#### Exercise objective:
Each line from the one containing "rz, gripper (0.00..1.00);" through the final line of the data below must be repeated exactly.

Segment Start: Data

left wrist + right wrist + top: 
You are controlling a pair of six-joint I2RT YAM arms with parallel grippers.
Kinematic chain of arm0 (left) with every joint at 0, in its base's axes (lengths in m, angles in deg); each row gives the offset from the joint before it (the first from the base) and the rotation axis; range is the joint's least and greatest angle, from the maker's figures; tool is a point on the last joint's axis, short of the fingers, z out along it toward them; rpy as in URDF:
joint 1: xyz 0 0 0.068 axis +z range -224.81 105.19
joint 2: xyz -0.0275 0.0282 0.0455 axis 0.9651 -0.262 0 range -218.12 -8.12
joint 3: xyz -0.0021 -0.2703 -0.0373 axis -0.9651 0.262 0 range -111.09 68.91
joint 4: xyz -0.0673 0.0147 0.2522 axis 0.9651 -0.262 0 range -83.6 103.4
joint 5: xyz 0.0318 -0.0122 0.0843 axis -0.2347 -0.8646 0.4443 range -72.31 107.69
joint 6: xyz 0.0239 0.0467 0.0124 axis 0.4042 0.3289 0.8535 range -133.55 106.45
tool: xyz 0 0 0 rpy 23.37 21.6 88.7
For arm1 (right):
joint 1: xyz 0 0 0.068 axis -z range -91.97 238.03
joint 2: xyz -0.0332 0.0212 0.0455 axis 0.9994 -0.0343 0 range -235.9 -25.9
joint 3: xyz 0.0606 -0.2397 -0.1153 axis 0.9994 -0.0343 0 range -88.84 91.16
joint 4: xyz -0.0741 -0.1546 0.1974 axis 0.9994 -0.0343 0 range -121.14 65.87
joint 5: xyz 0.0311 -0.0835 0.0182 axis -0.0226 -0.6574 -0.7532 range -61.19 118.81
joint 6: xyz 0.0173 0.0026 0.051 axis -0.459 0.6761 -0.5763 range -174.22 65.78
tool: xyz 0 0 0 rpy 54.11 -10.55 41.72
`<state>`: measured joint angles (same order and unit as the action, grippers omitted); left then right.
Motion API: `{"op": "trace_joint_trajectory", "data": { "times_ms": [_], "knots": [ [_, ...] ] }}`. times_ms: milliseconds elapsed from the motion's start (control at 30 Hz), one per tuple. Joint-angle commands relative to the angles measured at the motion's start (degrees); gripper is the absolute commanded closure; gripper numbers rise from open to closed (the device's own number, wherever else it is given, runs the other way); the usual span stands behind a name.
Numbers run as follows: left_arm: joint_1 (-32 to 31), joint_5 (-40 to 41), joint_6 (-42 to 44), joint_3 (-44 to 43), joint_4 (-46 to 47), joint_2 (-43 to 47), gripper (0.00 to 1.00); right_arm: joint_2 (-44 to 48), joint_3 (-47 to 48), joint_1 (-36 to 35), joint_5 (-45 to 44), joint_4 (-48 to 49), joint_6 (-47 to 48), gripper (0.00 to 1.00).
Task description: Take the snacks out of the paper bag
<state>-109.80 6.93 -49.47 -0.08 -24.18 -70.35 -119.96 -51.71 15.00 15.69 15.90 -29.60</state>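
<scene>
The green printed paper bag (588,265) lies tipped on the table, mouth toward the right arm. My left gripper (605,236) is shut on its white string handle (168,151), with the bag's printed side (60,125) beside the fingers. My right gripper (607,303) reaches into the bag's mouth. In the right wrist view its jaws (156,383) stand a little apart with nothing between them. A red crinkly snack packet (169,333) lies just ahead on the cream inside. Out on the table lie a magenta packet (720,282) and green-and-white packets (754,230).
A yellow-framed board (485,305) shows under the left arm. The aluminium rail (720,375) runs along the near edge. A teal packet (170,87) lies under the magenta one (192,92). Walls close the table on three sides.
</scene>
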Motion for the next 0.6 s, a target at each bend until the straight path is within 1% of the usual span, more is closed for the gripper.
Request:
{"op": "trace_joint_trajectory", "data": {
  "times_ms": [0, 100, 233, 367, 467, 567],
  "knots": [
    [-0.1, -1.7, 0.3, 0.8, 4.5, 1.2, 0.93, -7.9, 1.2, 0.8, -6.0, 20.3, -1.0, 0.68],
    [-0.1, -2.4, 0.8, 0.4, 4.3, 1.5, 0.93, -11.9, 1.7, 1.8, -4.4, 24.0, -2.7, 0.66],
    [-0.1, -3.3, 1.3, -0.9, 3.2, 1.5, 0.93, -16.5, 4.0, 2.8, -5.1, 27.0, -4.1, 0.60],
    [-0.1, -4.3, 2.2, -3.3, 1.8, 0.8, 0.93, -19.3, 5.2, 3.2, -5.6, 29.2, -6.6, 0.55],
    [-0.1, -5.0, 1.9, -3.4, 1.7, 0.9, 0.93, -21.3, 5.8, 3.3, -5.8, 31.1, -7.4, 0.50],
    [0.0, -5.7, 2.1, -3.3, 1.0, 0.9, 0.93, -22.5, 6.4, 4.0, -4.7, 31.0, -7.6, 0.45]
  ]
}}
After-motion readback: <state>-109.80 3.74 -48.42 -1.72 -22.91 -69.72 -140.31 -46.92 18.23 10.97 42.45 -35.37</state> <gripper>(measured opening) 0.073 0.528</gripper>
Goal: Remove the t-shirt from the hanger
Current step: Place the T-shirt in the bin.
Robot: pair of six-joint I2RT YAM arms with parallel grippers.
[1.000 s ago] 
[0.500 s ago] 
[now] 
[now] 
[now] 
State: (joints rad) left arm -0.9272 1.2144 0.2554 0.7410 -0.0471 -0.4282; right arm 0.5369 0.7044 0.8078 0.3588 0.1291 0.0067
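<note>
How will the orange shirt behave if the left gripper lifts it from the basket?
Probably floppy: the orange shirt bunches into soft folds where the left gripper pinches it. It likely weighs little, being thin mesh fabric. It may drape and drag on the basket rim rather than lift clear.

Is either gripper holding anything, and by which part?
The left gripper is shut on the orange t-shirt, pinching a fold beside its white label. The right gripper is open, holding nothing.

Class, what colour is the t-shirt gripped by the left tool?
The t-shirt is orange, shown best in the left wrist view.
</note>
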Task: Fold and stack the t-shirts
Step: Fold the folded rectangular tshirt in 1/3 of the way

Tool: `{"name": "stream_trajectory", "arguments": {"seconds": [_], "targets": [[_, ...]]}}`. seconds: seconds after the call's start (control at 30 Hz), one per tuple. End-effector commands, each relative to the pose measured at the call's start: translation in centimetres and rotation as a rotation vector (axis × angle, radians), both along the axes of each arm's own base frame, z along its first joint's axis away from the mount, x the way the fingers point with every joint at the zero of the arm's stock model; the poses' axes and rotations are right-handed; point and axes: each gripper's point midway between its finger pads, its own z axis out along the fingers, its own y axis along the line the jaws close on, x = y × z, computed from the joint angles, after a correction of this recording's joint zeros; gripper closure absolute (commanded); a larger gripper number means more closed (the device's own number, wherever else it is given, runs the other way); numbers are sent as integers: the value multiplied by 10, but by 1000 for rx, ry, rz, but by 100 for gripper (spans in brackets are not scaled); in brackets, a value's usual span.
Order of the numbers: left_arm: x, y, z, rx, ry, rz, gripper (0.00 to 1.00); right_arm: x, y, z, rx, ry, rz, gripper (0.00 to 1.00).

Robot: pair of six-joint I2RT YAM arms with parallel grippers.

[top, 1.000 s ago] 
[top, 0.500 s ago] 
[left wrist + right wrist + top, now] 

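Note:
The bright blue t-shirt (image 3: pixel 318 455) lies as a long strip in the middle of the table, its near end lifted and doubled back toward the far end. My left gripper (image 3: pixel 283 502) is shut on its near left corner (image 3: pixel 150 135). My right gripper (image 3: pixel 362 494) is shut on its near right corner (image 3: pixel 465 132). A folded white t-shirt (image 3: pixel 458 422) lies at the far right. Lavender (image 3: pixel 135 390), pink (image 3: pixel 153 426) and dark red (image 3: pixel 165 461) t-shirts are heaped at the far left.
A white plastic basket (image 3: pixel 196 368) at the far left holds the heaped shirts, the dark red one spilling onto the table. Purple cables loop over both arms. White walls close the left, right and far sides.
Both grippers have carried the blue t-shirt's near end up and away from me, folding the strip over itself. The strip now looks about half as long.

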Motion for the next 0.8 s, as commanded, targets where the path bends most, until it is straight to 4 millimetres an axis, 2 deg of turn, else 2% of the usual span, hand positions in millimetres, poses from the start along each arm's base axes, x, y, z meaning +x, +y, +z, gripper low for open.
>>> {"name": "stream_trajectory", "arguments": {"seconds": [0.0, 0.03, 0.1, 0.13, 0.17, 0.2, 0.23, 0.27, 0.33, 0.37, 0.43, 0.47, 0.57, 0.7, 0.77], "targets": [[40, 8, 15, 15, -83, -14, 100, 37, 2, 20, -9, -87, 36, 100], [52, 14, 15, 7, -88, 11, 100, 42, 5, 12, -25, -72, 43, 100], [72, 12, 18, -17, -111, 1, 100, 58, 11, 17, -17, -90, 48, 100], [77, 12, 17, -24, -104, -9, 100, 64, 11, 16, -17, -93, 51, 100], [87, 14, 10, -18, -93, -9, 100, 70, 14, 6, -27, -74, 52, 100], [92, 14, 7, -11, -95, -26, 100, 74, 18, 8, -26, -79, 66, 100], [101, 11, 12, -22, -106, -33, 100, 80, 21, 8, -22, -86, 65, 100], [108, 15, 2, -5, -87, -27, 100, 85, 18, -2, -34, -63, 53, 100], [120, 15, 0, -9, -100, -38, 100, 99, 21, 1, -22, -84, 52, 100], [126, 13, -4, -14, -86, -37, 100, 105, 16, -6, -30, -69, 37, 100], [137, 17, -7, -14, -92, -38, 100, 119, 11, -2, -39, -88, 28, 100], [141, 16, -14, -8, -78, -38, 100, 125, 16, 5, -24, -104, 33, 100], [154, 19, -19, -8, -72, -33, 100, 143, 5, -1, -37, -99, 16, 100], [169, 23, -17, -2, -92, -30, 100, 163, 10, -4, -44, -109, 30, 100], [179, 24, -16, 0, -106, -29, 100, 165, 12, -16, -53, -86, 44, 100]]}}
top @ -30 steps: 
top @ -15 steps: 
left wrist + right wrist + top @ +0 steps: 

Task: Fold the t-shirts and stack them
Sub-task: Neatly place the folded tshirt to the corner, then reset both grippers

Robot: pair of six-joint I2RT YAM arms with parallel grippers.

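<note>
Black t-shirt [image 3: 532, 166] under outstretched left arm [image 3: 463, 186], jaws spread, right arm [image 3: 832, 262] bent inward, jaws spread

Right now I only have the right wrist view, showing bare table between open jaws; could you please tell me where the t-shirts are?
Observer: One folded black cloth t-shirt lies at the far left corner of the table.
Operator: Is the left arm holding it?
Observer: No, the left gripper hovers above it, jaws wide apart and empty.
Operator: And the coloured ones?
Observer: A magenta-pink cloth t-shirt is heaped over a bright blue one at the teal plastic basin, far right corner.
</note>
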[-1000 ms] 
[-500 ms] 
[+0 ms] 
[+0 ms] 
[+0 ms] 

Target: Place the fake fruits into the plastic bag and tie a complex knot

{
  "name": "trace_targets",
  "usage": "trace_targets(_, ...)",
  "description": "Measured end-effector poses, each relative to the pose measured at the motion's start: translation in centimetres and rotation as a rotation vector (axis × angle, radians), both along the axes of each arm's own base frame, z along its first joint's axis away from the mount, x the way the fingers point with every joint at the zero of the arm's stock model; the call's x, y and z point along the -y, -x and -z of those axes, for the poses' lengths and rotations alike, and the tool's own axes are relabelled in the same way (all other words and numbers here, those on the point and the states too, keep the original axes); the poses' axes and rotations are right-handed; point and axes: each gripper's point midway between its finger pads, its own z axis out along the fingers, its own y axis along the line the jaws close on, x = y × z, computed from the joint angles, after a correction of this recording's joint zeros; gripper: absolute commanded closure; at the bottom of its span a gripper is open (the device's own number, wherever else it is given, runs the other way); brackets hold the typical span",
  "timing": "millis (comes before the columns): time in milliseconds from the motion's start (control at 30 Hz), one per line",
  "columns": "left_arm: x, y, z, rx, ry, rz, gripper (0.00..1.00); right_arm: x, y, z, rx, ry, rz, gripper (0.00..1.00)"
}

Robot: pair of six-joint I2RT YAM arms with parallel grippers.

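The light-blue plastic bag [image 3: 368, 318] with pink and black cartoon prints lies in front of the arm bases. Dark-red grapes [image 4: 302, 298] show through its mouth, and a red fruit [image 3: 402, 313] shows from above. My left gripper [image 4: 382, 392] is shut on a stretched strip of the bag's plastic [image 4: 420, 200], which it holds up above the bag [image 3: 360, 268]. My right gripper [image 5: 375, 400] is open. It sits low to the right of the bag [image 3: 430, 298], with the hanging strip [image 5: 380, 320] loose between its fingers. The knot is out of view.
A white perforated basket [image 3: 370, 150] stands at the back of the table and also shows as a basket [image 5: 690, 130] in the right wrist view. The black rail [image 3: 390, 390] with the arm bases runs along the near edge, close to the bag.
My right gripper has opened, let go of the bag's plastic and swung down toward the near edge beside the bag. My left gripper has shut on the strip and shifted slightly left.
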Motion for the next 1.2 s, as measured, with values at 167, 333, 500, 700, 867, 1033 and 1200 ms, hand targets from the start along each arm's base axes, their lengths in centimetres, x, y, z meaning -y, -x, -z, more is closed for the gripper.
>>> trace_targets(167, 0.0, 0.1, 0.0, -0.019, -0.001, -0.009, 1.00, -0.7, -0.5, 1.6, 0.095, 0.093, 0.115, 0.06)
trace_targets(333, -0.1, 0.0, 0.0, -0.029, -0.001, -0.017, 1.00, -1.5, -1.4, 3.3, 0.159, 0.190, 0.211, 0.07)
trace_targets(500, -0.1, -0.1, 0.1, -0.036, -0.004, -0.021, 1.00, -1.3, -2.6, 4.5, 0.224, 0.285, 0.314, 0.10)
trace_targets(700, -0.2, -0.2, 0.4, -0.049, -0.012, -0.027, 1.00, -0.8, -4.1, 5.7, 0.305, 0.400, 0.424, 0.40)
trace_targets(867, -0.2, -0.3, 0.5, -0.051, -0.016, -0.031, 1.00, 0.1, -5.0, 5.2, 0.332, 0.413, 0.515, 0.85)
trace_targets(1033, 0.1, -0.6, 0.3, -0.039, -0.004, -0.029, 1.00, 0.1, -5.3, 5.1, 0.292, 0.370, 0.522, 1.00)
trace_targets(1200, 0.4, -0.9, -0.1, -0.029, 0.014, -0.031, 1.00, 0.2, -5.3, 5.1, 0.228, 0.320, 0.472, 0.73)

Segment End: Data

#### Your response:
  "columns": "left_arm: x, y, z, rx, ry, rz, gripper (0.00..1.00); right_arm: x, y, z, rx, ry, rz, gripper (0.00..1.00)"
}

Robot: pair of six-joint I2RT YAM arms with parallel grippers.

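The light-blue plastic bag [image 3: 368, 318] with pink and black cartoon prints lies in front of the arm bases. Dark-red grapes [image 4: 302, 298] show through its mouth, and a red fruit [image 3: 402, 313] shows from above. My left gripper [image 4: 382, 392] is shut on a stretched strip of the bag's plastic [image 4: 420, 200], which it holds up above the bag [image 3: 360, 268]. My right gripper [image 5: 375, 400] is open. It sits low to the right of the bag [image 3: 430, 298], with the hanging strip [image 5: 380, 320] loose between its fingers. The knot is out of view.
A white perforated basket [image 3: 370, 150] stands at the back of the table and also shows as a basket [image 5: 690, 130] in the right wrist view. The black rail [image 3: 390, 390] with the arm bases runs along the near edge, close to the bag.
My right gripper has opened, let go of the bag's plastic and swung down toward the near edge beside the bag. My left gripper has shut on the strip and shifted slightly left.
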Motion for the next 1.2 s, as measured, with values at 167, 333, 500, 700, 867, 1033 and 1200 ms, hand targets from the start along each arm's base axes, their lengths in centimetres, x, y, z meaning -y, -x, -z, more is closed for the gripper.
>>> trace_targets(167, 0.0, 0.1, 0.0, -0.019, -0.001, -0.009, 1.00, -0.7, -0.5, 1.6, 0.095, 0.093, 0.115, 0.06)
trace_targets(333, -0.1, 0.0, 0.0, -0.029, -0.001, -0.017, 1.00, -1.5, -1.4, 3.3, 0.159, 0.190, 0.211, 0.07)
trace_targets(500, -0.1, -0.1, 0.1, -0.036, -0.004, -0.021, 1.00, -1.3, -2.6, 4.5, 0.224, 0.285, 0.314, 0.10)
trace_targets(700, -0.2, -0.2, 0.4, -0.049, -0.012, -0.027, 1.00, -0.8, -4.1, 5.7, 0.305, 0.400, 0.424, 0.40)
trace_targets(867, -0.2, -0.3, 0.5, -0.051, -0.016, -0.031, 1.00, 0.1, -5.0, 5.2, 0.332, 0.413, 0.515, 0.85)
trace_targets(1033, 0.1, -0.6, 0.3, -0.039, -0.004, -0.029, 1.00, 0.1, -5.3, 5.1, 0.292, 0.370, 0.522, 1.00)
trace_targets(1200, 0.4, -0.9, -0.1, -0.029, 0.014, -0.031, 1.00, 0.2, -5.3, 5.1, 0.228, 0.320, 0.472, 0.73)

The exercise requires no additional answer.